Search This Blog

Jun 6, 2012

Make own bootloader for Arm Cortex-M3


1 Bootloader overview

   A Bootloader is a small application that is used to load new user applications to devices. After it is loaded, the new user application is able to run in the MCU. It works with two modes, user application and Bootloader mode.
    We are discussing common way to implement Bootloader on your own Arm Cortez M3. And we choose Silicon labs SIM3U167 MCU as example for making Bootloader.

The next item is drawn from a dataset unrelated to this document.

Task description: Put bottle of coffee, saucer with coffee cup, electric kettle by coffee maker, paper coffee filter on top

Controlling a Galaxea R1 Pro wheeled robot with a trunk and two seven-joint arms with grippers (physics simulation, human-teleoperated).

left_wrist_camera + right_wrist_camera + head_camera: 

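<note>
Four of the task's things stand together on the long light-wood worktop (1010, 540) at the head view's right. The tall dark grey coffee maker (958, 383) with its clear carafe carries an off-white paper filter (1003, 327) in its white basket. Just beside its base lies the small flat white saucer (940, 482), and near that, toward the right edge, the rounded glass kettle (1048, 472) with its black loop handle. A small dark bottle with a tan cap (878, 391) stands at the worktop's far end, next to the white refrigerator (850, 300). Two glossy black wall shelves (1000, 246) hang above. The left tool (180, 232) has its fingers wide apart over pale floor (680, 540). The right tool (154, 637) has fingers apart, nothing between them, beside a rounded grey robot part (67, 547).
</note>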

2 Bootloader design method

2.1 Bootloader need to run in SRAM

2.1.1 Bootloader behavior

    Bootloader is an application which runs from internal flash, in case of update Bootloader itself requirement, the Bootloader code needed to be copied into internal SRAM and run.
  • ·         The Bootloader code address need to set in SRAM in link file
  • ·         The vector table entry needs to update from flash to SRAM after copying Bootloader into SRAM.
  • ·         The Reset vector address we want to keep its original address, since it is hardware behavior.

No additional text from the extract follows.